ICBA commended the House for passing an ICBA-advocated resolution to nullify the Consumer Financial Protection Bureau’s Section 1071 small-business data collection and reporting requirements.
House Vote: The bipartisan 221-202 vote follows a successful 53-44 Senate vote in October, sending the resolution to President Joe Biden. The resolution (S.J.Res.32) was introduced by Sen. John Kennedy (R-La.), with House Small Business Committee Chairman Roger Williams (R-Texas) leading the effort in the House.

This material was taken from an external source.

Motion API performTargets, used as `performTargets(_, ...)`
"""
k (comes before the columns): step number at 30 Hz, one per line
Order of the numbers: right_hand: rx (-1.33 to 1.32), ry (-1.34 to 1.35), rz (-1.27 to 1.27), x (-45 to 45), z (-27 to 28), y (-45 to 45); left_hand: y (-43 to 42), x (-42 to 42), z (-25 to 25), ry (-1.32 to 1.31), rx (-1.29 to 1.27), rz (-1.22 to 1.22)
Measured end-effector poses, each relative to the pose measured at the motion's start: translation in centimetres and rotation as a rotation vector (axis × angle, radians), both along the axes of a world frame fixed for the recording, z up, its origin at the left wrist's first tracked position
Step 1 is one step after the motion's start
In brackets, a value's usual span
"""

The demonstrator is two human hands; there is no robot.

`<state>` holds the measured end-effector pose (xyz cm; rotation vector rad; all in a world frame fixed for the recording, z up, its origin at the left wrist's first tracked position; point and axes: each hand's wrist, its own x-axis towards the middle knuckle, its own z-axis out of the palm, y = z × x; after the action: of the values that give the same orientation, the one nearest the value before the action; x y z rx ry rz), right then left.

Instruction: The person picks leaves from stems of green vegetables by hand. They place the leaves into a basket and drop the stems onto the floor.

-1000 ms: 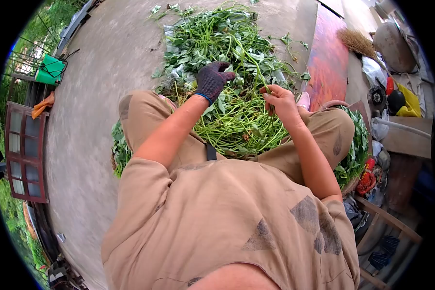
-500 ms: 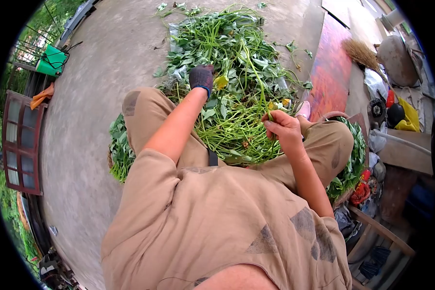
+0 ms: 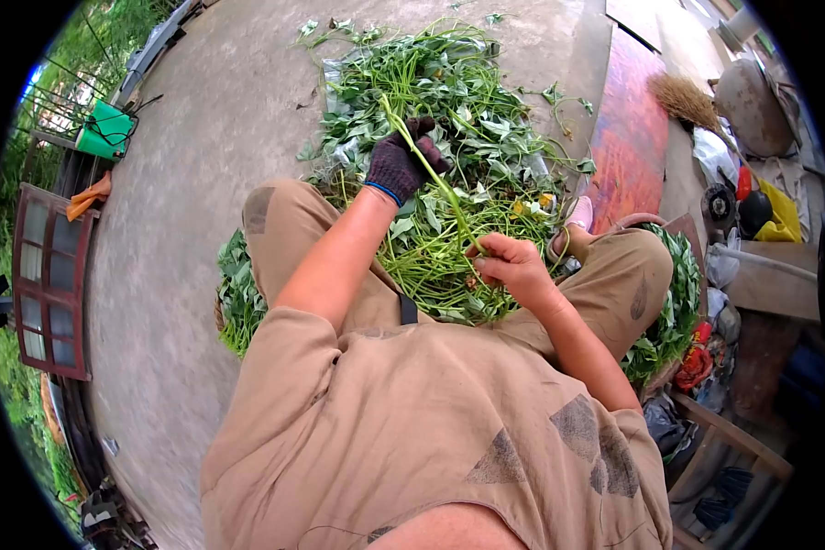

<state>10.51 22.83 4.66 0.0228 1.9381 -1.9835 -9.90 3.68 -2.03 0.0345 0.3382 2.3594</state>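
Note:
A long green vine stem runs slantwise between my two hands, above a heap of leafy vines. My left hand, in a dark knitted glove with a blue cuff, is closed around the stem's upper part. The stem's pale tip sticks out beyond that glove. At the lower end, my bare right hand pinches the stem between thumb and fingertips. Loose green stalks lie in a tangle between my legs, below both hands.
Bunches of leaves stand beside my left leg and right leg. A reddish board lies on the concrete floor at right, with a straw broom near it. A green bucket is at far left.
My left hand has risen from the heap and closed on the vine stem. My right hand has moved slightly left and down, still pinching the stem, which has swung to slant up leftward.

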Motion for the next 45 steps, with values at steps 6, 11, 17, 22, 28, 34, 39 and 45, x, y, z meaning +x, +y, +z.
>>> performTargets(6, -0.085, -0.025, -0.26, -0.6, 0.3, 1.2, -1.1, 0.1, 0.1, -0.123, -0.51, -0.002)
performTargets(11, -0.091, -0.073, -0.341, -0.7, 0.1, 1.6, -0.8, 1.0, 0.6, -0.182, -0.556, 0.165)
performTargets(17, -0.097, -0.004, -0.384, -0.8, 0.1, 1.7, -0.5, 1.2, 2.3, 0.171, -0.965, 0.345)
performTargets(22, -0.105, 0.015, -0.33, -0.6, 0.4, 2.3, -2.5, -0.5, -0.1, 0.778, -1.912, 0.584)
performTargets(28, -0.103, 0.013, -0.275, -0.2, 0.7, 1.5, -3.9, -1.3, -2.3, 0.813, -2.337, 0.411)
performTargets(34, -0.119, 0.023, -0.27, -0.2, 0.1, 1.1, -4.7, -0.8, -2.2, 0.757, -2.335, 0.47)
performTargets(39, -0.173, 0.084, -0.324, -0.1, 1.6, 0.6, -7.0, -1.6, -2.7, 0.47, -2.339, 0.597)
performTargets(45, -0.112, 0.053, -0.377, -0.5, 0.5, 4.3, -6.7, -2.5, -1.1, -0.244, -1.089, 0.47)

ICBA Response: ICBA applauded the House for finalizing congressional approval of the resolution, thanked Chairman Williams for his efforts, and urged President Biden to sign the bipartisan resolution into law. “This important resolution admonishes intrusive and overly burdensome data collection and reporting requirements for small-business loans that would ultimately harm the women- and minority-owned small businesses the rule is designed to help,” ICBA President and CEO Rebeca Romero Rainey said in a national news release.
Background: The ICBA-opposed CFPB rule requires lenders to collect and report data on credit applicants, including the race, sex, and ethnicity of the principal owners as well as gross annual revenue. S.J.Res.32 would provide for congressional disapproval of the CFPB’s 1071 rule and dictate that it has no force or effect, requiring the bureau to craft a new rule.
Outlook: ICBA thanks community bankers for repeatedly reaching out to their members of Congress in support of the resolution. As the resolution heads to President Biden’s desk, community bankers can continue using ICBA’s customizable communications resources to educate and engage their customers on the ICBA-opposed 1071 rule.